You see, I've been planning to dig a plot for the garden and lay out a cement brick border for weeks; I'd already purchased a couple of plants and they have been getting quite literally sick of living in tiny plastic containers on a windowsill under crappy fluorescent lighting. If I wait much longer to plant these poor creatures, they'll croak.
Isaac was itching to get outside anyway after days of being cooped up with a loony sick woman who sounds like a broken robot when she speaks.
So, when we got a break in the rain this afternoon, I went out to dig.

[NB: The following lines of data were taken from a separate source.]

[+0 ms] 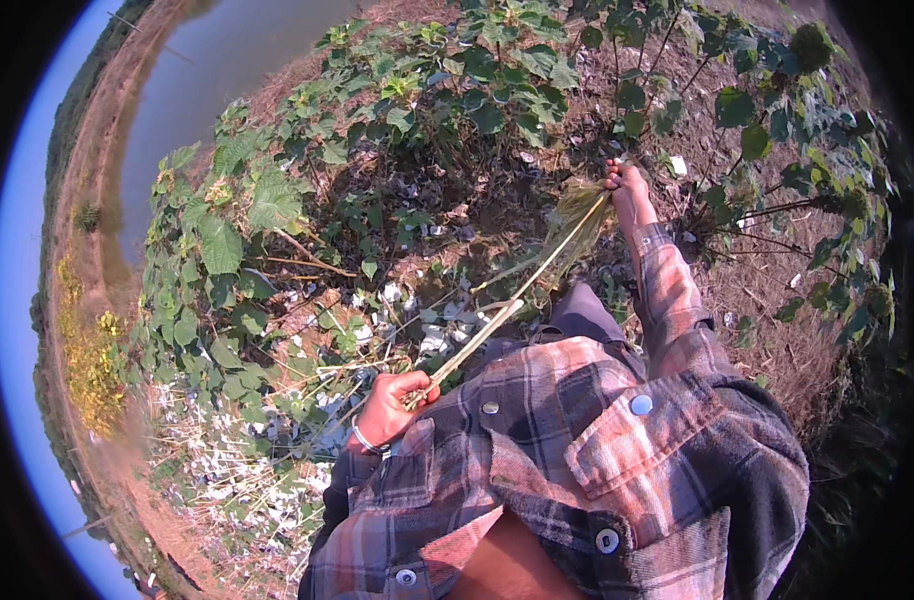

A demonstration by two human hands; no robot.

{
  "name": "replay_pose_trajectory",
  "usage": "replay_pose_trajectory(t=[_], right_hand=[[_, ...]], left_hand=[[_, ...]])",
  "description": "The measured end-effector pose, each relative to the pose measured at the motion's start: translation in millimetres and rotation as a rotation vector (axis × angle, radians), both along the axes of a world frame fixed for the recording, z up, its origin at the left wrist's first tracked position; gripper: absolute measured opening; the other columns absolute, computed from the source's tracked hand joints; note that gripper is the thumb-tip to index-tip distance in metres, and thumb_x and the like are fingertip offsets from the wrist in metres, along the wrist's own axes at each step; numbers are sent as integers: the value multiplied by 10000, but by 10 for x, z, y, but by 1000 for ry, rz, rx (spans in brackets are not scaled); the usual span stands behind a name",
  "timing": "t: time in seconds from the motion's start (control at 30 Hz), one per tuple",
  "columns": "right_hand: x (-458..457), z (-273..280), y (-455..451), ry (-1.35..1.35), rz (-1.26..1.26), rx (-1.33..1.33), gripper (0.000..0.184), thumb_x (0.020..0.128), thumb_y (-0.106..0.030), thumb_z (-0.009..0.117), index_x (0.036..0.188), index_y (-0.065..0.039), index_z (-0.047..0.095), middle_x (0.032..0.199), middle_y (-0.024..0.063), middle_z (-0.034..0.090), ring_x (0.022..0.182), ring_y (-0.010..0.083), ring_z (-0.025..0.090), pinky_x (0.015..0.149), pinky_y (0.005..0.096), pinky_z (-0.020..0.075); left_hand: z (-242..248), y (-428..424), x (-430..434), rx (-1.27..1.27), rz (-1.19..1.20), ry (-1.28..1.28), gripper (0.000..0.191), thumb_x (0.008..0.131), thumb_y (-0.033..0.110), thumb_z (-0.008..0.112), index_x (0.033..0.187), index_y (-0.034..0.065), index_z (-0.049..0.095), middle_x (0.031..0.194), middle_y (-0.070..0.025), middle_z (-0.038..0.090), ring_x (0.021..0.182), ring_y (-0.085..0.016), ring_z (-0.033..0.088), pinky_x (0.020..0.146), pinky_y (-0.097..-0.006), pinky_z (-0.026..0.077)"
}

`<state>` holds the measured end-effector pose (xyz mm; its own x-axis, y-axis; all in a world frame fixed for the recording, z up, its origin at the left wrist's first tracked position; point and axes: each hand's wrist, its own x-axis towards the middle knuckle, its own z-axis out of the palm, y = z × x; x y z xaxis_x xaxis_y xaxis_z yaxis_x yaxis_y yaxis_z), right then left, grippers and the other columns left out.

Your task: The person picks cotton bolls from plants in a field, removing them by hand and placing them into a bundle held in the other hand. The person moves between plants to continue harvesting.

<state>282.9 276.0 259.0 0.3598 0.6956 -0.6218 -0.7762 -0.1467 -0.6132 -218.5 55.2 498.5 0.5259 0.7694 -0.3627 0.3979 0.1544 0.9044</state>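
Observation:
My left hand (388,405), with a white bracelet at the wrist, is closed around the cut ends of a bundle of thin pale stalks (472,346) close to my waist. The bundle slants away to the upper right and narrows. Out at arm's length, my right hand (631,193) is closed at its far end, where the fingers partly hide what they grip. Thin yellow-green fibrous strands (583,217) hang loosely just below that hand. A short side piece (500,306) sticks out near the middle of the bundle.
Leafy green plants (277,199) stand ahead and to the left, with more tall stems (779,206) at the right. Pale upturned leaves and cut stalks (232,480) litter the ground at lower left. Beyond lies water (202,82) edged by a brown bank (101,150).

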Motion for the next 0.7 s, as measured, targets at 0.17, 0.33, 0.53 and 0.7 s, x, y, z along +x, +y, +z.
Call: replay_pose_trajectory(t=[0.17,0.33,0.53,0.7], right_hand=[[508,-35,-97,6,141,2,123,912,-90,489,928,19,543,611,-21,461,417,57,328,370,199,289],[707,650,-625,87,337,-44,137,919,-127,540,926,9,556,673,-2,545,446,21,408,383,166,364],[-188,1745,-1499,-79,543,161,238,840,-103,659,1045,-9,582,861,55,648,624,89,594,586,243,526],[-731,2523,-1996,-161,635,303,363,825,-22,629,1167,21,513,998,120,645,744,146,643,673,276,543]], left_hand=[[1088,-206,-533,180,360,-209,215,575,87,796,617,42,590,594,-37,641,594,-127,629,562,-241,487],[834,-384,-1622,-93,299,1278,528,678,214,762,1148,89,555,916,-119,654,890,-222,641,717,-331,501],[-62,288,-304,607,92,743,427,781,242,684,1167,94,581,970,-140,655,884,-334,627,748,-403,492],[309,812,1486,824,43,-8,147,828,39,635,968,25,677,907,-108,671,793,-207,663,686,-290,517]])
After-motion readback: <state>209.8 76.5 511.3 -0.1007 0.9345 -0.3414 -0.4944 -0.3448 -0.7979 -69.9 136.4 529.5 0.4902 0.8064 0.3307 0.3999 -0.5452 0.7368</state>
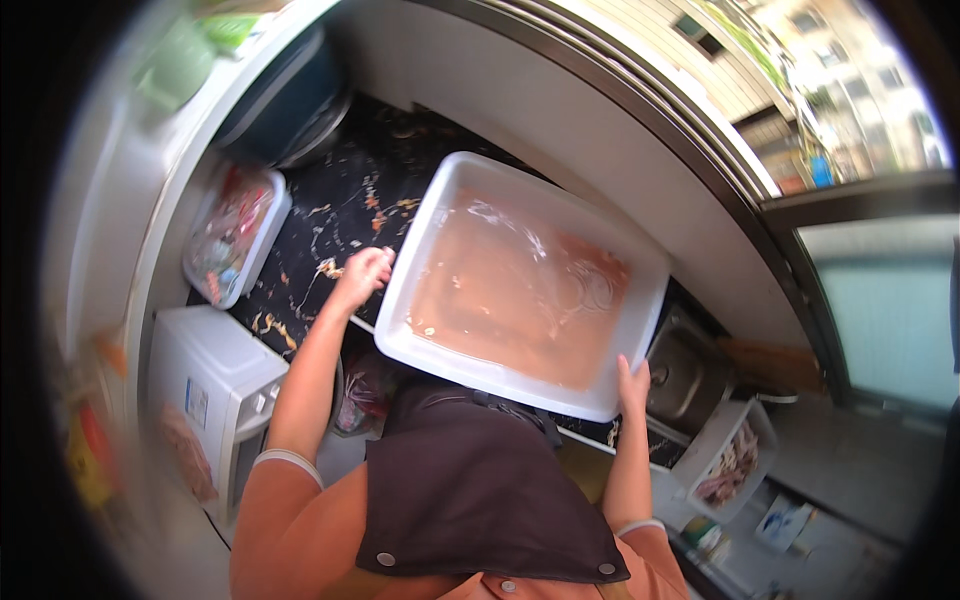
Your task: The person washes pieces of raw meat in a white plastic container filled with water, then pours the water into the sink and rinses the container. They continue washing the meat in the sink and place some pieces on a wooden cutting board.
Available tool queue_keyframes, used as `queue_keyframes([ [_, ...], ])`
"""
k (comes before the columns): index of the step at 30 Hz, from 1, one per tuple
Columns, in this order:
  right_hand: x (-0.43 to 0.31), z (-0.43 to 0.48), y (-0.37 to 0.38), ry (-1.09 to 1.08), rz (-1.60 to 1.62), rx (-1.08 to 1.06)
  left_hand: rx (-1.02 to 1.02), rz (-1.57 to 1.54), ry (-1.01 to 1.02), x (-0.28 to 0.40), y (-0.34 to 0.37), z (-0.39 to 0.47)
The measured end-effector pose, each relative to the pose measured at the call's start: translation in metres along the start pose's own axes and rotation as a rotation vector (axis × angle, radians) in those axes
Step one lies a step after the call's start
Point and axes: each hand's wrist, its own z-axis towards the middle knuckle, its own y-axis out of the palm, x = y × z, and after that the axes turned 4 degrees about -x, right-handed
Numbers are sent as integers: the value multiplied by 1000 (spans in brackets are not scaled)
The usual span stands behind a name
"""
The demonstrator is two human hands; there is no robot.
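A large white plastic tub point(390, 330), partly filled with murky pinkish-brown liquid point(517, 292), is tilted in front of me. My right hand point(634, 384) grips the tub's near right rim with the thumb above it. Beside the left wall of the tub is my left hand point(367, 271), its fingers curled; whether they touch the wall cannot be made out. Beneath the tub and to its left shows a black marble-patterned countertop point(322, 217). The underside of the tub is hidden.
A white bin of plastic packaging point(281, 202) and a dark blue container point(281, 97) stand left. A white drawer unit point(202, 352) is near left. To the right are a metal sink point(679, 367) and a white container with pieces of raw meat point(731, 465). A windowed wall borders the far side.
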Motion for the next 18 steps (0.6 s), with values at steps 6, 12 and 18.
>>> queue_keyframes([
  [6, 7, 15, -1, -69, -1, 45, -105, 116, -68, 43, 50, -7],
  [12, 1, -8, -18, -6, 79, 48, -85, 109, -53, 68, 57, -39],
  [18, 11, -26, -38, 14, 264, -33, -32, 207, 28, 96, 70, -90],
])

After marking out two small garden beds next to my patio, I started digging up the grass. Isaac pretended to help me with his little trowel, and insisted that I rescue every worm we came across. Things were going pretty well, albeit slowly. Every ten minutes or so, I had to stop to catch my breath; my lungs were still pretty unhappy after two weeks of coughing.
I had gotten about half of one bed dug when I realized it was almost dinner time. I decided to cut a sharp edge with my trowel, lay the cement bricks in one one side of one bed, and then go back inside.
As I dug, my trowel struck something that was decidedly un-dirt-like. I pushed back the dirt with my gloved hands, and discovered a piece of coarse, dirt-encrusted fabric. I could see a seam down the middle of the exposed piece.
Could it be a bag, I wondered? A few weeks ago, while planting fruit trees, my husband had dug up an old-fashioned, dented silver serving spoon. We'd wondered whether it had been buried by a child playing with some old worn-out silverware, or an adult who had some sort of poverty paranoia who had decided to hide silver trinkets throughout the yard.
When I hit the cloth, I thought that perhaps it was a bag full of coins, or more silverware, buried by the same silver-hoarder.
I dug more carefully, with my hands, gently exposing the fabric.
It wasn't a bag.
It was a pair of jeans.
There wasn't a body inside them.
I may or may not have googled, "What should I do when I find clothes buried in my backyard?" this evening . . .
(Being married to a former Catholic has its advantages. When your husband has a family roughly the size of a small town, he's bound to be related to someone in just about every profession. So I already called the police-officer-in-law tonight. His thought is that maybe the rehabber who owned the house briefly several years ago, just before the people we bought the house from moved in, may have buried a bunch of junk that had been left in the house in the yard before sodding over it, because it was easier than taking it to the dump. What's your theory?)